*Assigned task*. Report the number of lines in the data where the word "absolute" appears, and add no other text.

*** Opening Information shown ***

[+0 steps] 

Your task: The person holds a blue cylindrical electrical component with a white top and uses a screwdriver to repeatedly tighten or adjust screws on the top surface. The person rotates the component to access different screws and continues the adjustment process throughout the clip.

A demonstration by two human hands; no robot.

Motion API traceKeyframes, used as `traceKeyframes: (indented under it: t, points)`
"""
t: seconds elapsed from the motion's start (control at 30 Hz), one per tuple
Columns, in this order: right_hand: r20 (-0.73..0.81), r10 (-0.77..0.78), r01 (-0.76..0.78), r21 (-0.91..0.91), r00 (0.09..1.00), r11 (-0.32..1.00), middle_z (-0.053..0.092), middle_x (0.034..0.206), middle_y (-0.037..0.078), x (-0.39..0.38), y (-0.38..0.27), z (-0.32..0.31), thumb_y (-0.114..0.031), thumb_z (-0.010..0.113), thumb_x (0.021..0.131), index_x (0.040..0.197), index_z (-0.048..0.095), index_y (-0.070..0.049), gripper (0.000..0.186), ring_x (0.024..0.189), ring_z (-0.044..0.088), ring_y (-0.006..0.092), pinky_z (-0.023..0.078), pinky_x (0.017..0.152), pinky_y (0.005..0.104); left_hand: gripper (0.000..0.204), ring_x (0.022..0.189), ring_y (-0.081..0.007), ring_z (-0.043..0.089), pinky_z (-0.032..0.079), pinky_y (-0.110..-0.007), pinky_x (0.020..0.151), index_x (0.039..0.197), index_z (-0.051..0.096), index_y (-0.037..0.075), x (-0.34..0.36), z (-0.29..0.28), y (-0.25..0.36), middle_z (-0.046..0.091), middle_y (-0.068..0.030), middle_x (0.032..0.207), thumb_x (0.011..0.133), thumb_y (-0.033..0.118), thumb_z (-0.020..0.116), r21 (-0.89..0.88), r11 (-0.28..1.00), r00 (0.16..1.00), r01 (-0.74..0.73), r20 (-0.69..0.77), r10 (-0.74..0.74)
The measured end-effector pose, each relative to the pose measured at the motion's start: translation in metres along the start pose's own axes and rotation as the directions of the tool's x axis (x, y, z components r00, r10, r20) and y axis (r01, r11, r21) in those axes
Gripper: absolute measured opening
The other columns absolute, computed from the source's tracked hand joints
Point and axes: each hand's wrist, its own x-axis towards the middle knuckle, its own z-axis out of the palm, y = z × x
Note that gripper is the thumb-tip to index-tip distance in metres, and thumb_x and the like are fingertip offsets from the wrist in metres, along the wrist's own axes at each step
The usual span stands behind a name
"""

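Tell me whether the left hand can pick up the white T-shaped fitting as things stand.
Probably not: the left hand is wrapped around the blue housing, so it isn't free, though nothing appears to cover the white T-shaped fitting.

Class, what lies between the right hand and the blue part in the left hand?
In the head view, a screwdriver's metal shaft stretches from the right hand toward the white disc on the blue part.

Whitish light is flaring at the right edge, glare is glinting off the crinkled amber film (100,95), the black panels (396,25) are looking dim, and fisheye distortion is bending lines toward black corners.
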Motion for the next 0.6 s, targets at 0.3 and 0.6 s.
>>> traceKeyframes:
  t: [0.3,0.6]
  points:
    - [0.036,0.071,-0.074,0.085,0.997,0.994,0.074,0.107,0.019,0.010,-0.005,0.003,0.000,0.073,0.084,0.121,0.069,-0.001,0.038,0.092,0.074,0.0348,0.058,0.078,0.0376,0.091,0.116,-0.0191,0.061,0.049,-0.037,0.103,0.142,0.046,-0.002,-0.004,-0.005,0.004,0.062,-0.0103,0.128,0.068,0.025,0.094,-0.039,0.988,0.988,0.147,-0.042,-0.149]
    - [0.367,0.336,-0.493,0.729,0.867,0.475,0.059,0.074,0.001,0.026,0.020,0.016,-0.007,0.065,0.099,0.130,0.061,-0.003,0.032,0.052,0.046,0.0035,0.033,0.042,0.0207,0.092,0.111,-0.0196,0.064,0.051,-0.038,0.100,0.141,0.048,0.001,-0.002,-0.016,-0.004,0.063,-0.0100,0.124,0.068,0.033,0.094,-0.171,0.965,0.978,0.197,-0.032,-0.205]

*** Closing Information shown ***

*Solved exercise*. 2